Jacques Pepin Smashed Potatoes (Potatoes Fondantes)

Huh. Looks Familiar.
I'd baked. I'd roasted. I'd fried. I'd grilled. I'd scalloped. I'd mashed. The noble potato and its many variations were wearing thin with me. I had, however, not yet smashed.

If you're looking for the exact Jacques Pepin method it's just a Google away but these are mighty fine. All I did differently was use fake chicken broth The skins come out crispy and the insides are seasoned and satisfying. Enjoy them as finished or topped with sour cream and chives.
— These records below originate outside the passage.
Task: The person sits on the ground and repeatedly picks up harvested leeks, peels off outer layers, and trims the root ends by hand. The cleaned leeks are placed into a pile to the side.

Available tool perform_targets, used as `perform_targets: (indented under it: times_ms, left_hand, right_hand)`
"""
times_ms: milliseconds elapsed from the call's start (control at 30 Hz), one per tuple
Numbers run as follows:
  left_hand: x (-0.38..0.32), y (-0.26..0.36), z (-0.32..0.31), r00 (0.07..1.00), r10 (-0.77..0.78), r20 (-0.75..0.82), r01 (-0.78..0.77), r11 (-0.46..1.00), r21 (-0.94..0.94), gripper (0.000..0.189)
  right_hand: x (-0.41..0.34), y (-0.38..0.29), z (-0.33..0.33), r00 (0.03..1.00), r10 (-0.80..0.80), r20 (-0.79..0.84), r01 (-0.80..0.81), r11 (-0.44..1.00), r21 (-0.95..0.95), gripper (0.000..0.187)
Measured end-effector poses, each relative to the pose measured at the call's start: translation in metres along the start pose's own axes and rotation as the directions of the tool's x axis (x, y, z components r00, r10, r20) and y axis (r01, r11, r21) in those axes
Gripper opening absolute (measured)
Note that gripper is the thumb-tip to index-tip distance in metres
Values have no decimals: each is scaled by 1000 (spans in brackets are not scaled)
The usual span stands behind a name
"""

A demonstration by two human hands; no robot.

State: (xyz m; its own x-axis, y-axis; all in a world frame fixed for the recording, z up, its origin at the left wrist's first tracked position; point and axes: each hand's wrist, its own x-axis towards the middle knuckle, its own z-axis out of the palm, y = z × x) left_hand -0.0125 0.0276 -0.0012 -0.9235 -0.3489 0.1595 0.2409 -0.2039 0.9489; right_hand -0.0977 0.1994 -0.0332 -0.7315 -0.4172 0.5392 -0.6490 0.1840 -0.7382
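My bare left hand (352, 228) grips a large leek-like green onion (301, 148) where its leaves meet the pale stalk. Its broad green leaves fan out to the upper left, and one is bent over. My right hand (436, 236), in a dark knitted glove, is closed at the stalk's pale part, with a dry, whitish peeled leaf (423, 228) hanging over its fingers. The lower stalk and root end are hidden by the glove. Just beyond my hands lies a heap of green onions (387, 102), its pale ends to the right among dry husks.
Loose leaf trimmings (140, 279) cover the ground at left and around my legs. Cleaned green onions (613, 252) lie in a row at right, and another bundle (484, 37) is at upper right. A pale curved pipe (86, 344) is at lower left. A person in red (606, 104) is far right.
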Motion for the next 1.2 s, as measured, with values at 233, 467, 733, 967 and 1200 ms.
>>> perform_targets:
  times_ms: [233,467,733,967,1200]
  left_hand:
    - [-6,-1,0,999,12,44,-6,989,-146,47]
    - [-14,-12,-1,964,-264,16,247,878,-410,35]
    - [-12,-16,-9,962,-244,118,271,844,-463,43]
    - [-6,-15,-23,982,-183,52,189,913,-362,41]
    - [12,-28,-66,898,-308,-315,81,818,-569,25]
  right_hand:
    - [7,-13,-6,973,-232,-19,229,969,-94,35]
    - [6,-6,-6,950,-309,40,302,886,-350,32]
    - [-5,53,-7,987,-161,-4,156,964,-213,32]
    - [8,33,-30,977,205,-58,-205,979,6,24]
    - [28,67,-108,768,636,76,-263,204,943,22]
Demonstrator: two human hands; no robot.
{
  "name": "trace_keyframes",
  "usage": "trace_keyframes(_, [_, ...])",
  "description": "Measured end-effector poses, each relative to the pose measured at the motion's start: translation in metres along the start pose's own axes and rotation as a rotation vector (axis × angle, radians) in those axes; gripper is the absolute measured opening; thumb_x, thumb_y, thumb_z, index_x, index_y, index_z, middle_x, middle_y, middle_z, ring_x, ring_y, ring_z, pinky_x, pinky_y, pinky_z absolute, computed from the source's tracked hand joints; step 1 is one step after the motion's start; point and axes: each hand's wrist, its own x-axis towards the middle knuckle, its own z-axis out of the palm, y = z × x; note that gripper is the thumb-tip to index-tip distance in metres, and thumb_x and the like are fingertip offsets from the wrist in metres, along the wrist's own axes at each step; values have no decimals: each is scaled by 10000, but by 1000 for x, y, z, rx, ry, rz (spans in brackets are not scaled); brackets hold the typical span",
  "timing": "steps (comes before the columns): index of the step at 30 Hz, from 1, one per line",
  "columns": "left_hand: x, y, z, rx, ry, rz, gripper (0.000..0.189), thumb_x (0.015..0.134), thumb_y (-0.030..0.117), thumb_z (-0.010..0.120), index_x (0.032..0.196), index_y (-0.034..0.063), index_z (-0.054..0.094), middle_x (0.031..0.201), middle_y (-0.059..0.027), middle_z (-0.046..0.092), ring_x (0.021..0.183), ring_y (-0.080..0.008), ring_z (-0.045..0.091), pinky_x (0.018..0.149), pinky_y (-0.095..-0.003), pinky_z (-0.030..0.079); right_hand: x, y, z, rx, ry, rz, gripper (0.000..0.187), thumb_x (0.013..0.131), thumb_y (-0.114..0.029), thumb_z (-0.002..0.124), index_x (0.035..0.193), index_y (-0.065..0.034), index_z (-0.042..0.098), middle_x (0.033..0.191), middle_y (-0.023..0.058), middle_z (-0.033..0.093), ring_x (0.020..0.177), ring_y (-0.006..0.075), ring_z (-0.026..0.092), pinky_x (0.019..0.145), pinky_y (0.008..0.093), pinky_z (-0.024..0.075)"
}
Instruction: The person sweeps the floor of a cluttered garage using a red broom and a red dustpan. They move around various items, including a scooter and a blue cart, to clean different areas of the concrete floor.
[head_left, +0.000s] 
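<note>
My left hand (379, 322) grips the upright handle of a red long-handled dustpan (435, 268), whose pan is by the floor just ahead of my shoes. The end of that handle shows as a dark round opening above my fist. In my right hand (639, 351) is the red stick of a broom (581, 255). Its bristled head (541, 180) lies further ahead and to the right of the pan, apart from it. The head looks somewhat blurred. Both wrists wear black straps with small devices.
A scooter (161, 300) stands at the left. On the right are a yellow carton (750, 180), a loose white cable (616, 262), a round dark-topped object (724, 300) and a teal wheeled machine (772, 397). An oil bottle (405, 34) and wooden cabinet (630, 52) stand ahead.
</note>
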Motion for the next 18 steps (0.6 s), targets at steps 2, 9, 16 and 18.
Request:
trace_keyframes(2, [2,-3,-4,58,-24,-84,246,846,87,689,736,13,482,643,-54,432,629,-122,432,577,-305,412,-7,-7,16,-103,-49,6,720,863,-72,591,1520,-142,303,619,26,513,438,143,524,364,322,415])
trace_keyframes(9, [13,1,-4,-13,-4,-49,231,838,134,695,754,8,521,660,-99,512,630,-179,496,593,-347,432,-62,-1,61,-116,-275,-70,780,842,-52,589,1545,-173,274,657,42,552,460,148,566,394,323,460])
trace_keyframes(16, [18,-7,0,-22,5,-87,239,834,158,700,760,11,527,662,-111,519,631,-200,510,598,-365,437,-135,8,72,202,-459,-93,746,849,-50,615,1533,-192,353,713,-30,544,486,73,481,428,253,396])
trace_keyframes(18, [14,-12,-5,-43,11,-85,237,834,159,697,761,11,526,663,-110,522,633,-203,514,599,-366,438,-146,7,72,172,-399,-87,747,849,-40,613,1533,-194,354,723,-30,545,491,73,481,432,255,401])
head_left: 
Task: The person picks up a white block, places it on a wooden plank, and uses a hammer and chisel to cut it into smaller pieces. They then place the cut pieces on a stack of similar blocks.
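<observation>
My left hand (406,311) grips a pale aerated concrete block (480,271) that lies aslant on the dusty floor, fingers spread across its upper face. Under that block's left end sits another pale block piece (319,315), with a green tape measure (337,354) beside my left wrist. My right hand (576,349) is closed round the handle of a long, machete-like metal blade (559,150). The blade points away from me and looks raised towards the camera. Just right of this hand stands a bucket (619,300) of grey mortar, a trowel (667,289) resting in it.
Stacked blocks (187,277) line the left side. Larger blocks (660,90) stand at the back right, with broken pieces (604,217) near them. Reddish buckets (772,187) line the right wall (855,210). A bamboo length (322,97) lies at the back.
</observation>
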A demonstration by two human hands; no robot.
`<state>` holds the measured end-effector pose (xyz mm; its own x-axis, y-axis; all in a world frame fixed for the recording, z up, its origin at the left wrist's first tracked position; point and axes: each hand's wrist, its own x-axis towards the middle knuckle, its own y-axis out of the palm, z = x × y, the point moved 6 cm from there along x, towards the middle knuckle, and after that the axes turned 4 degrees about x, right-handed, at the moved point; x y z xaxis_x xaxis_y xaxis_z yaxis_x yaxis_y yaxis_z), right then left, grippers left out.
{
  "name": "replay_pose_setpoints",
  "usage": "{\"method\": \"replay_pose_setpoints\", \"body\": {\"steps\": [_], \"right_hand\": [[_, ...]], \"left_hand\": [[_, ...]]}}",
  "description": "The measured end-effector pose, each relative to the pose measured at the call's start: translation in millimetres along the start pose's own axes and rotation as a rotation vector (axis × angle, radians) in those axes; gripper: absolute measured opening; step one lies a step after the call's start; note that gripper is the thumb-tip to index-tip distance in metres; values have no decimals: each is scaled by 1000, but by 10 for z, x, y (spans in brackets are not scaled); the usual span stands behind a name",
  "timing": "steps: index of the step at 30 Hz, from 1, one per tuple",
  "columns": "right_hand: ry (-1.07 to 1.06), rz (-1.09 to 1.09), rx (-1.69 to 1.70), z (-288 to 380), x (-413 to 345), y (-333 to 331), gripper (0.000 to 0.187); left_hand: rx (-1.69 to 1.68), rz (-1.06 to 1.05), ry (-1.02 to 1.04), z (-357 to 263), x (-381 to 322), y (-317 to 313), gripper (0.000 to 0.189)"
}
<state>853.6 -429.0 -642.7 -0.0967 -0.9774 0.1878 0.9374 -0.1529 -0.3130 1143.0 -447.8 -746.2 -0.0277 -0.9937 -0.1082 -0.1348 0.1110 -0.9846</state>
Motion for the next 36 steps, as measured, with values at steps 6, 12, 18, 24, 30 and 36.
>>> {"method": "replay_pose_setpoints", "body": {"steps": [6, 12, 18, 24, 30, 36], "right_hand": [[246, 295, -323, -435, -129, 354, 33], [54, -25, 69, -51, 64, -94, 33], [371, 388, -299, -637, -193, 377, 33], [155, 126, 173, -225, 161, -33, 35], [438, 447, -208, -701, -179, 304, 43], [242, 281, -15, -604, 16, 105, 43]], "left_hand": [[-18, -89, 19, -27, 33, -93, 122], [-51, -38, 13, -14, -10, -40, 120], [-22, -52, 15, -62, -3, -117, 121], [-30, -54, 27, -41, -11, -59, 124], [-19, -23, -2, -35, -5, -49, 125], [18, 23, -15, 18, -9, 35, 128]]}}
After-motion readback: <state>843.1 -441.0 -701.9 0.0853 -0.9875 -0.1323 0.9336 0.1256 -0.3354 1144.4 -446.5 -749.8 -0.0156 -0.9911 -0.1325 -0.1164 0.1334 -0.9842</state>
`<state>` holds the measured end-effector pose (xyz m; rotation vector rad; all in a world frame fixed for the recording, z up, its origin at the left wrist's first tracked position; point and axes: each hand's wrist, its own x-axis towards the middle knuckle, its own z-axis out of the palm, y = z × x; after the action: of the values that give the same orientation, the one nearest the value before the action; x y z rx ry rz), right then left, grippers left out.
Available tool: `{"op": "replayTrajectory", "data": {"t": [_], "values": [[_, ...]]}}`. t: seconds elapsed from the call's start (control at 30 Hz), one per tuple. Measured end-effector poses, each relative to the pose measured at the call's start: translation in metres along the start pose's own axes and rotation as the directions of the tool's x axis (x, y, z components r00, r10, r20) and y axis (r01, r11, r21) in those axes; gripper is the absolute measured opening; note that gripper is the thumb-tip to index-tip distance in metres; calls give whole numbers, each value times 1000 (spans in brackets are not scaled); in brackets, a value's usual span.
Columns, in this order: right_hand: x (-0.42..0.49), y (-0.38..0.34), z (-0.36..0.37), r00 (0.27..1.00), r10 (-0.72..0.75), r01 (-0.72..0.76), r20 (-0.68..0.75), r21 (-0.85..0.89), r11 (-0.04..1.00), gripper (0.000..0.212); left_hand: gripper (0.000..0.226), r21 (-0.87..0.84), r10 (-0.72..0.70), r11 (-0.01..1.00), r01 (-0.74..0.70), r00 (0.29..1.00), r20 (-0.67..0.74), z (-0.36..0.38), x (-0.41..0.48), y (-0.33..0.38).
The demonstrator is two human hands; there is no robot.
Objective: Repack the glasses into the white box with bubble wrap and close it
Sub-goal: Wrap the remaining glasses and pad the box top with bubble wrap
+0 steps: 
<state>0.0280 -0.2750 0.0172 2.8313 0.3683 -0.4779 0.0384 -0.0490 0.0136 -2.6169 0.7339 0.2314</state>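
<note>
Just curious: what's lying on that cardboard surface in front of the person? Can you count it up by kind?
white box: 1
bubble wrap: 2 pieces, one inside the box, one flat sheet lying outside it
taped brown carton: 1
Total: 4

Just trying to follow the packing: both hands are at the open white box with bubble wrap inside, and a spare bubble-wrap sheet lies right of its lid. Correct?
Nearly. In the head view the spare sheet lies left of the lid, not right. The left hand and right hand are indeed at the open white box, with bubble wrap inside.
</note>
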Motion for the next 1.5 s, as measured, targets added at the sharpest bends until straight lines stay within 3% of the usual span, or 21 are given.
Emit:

Jacques Pepin Smashed Potatoes

Baby Yukon Gold Potatoes
Chicken Broth or Stock
Unsalted Butter (1 Tablespoon for every four potatoes)
2 Tablespoons Extra Virgin Olive Oil (You'll want to use the good stuff)
A sprig of rosemary
Dried parsley (or sour cream and chives)

1) Wash the potatoes and place into a deep, heavy-bottomed pan and cover in chicken broth or stock. Don't crowd them because you'll need the room once you've smashed them. Add the rosemary, butter,  and oil.
2) Simmer, covered, over medium heat until spuds are forkable. 20 minutes-ish.
3) Remove the lid and continue cooking until the liquid has evaporated. 5-ish minutes.
4) Gently smash the potatoes by pressing with the back of a large spoon until they just crack and brown on each side until skin is crispy.
5) Sprinkle with parsley or top with sour cream and chives.